Fish and Amyotrophic Lateral Sclerosis (ALS)

Amyotrophic Lateral Sclerosis (ALS or Lou Gehrig’s disease) strikes healthy, middle-aged people seemingly at random. It is a brutal neurodegenerative disease. ALS paralyzes people while leaving their mental capacities intact. Most patients die within three years when they can no longer breathe or swallow. At any given time, an estimated 30,000 people suffer from ALS in the US – an incident rate close to that of Multiple Sclerosis. Of all major neurodegenerative diseases, ALS has the least chance of survival. So any discovery linking environmental factors to ALS is extremely worthy of investigation.

There is some exciting research that shows that the combined phenomenon of bioaccumulation and biomagnification in fish and other animals may someday be shown to be at least one cause of ALS.

Bioaccumulation is the progressive increase in the amount of a substance in an organism or part of an organism which occurs because the rate of intake exceeds the organism’s ability to remove the substance from the body.[i]
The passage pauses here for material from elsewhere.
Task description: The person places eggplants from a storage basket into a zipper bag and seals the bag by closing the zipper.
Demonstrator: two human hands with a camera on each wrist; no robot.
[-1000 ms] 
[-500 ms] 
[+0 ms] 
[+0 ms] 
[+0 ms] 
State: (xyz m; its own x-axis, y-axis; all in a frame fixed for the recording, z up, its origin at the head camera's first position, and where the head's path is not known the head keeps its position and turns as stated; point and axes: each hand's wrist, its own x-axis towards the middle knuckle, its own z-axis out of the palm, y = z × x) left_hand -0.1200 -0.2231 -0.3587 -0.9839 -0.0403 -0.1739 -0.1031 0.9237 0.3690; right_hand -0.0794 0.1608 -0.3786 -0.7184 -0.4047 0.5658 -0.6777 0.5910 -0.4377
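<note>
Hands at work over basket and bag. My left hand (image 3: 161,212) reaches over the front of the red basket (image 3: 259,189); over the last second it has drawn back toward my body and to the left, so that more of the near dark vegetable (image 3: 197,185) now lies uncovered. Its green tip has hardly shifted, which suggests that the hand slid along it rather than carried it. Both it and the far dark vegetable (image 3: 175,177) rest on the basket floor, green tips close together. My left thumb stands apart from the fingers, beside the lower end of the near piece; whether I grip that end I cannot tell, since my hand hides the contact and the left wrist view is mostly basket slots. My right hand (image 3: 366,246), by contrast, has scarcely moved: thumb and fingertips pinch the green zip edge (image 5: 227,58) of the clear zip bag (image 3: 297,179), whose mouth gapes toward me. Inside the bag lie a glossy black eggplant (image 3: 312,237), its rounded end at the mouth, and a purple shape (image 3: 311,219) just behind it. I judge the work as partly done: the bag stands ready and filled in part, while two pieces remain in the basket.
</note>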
Biomagnification is the process whereby the tissue concentrations of a contaminant increase as it passes up the food chain through two or more trophic levels.[ii]
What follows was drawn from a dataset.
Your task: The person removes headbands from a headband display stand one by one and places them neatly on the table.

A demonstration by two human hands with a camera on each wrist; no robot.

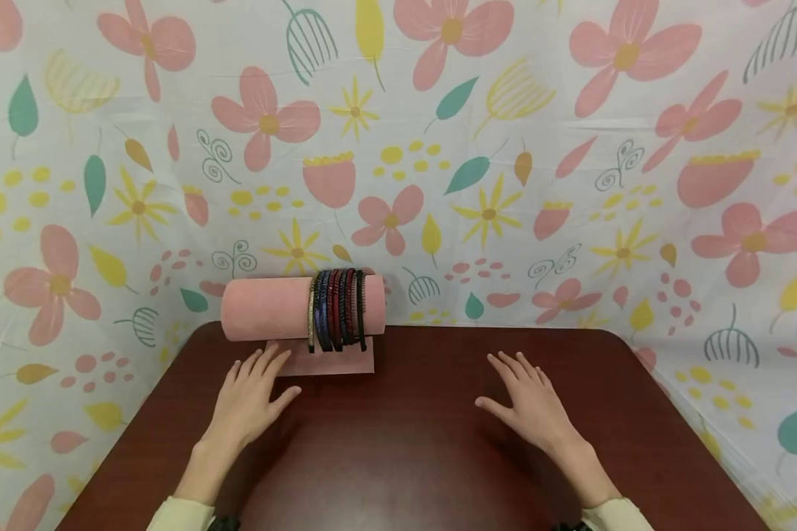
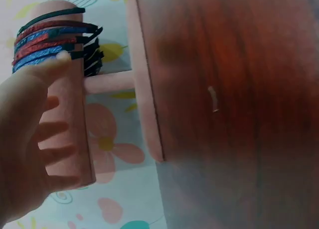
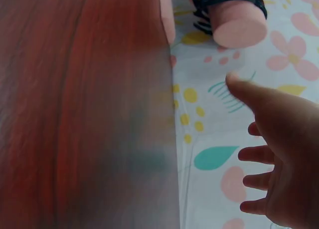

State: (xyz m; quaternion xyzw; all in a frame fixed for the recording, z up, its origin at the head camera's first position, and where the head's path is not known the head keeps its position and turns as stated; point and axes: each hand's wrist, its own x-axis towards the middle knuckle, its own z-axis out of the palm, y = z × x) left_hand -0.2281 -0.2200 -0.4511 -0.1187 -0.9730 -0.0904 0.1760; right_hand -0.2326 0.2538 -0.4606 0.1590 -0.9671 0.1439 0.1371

Bioaccumulation and biomagnification result in high levels of contaminants in some larger fish that prompt public health warnings on the dangers of consuming certain fish. For at least a decade, the Environmental Protection Agency has warned pregnant women to avoid seafood known to be high in mercury (ie. swordfish, king mackerel, tilefish and shark).

You’ll also see local advisories for various waterways known to contain fish high in certain contaminates. For example, to protect people from dioxin exposure, the EPA recommends that adults limit their consumption of San Francisco Bay fish to no more than two meals per month.[iii]
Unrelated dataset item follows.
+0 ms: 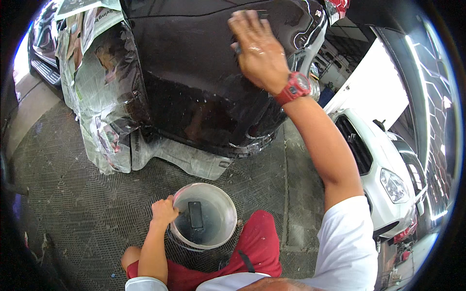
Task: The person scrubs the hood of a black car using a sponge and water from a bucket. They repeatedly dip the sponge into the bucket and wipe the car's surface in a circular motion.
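Note:
A dark car body panel, wet and speckled with droplets, fills the upper middle. My right hand, with a red watch on its wrist, lies flat on the panel's upper part, fingers stretched out. A small dark bit shows beside the thumb; whether something lies under the palm is hidden. Down in front of me stands a whitish bucket with murky water in it. My left hand is closed round the bucket's left rim. Inside the bucket a black rectangular block shows in the water.
Newspaper and plastic masking covers the car's left side and hangs low to the textured floor mat. A white car stands at the right. My red-clothed knee is close beside the bucket.

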`<state>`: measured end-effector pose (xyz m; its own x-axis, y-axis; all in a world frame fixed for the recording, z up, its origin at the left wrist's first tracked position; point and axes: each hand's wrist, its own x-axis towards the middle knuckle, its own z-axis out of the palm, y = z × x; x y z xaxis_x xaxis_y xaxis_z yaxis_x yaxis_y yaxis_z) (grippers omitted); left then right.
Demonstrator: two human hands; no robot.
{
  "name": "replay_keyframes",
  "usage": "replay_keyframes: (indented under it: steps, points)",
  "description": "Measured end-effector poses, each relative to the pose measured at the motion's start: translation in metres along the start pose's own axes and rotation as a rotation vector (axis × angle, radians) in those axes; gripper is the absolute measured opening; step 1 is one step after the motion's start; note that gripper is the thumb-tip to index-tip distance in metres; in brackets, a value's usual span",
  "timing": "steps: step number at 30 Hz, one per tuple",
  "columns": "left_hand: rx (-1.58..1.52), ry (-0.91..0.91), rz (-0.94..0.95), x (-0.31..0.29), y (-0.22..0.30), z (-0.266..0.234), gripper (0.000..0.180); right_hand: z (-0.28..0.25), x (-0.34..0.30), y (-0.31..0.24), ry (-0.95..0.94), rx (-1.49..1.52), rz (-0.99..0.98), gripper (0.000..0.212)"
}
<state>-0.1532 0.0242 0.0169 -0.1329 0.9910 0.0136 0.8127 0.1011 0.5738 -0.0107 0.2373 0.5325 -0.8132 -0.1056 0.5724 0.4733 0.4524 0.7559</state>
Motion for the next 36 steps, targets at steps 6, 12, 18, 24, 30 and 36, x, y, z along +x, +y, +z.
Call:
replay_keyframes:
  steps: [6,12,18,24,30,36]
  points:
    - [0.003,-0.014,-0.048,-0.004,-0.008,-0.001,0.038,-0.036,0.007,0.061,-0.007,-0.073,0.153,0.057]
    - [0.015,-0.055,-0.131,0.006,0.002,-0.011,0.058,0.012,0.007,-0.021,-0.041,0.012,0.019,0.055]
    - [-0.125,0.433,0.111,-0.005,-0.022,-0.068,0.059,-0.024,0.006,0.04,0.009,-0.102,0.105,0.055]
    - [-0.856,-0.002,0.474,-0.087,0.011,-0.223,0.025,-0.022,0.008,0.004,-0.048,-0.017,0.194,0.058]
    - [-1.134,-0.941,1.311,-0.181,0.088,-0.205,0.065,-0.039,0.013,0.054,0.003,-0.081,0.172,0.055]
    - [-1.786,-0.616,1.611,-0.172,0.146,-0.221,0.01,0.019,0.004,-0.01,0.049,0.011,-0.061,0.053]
In the case of ALS, bioaccumulation of a neurotoxin called Beta Methylamino – L alanine or BMMA may eventually be shown to be a causative agent.[iv] This discovery came about after scientists found that the rate of ALS among indigenous peoples on the island of Guam was 100 times that found in the rest of the world. 50 years ago, in some villages in Guam, 1 in 3 adults died of the disease.

A recent video by Dr. Michael Gregor explains in detail the latest research that shows a strong association between BMMA and ALS.[v] On autopsy, Guam residents that died of ALS had high levels of BMMA in their brains whereas no BMMA was found in control brains of healthy people that died.

As Dr. Greger explains, the exposure to high levels of BMMA in Guam came from a diet that included fruit bats known as flying foxes. The flying foxes bioaccumulated BMMA from contaminated cycad tree seeds. The seeds themselves became contaminated with BMMA from blue-green algae.

It turns out that nearly all blue-green algae all over the world produce BMMA – including blue-green algae in the Atlantic Southeast. BMMA is found in large amounts in Florida seafood. [vi] Researchers found BMMA in brains of Floridians who died from sporadic Alzheimer’s disease and ALS, but not in the brains of those that died of a different neurodegenerative disease called Huntington’s which is caused by a known genetic mutation. This prompted Dr Greger to state that: “In the US, fish may be the fruit bat”.

Much research needs to be done to discover mechanisms that would demonstrate a cause and effect relationship between BMMA and ALS. It will be interesting to see if science gives us another good reason to avoid fish.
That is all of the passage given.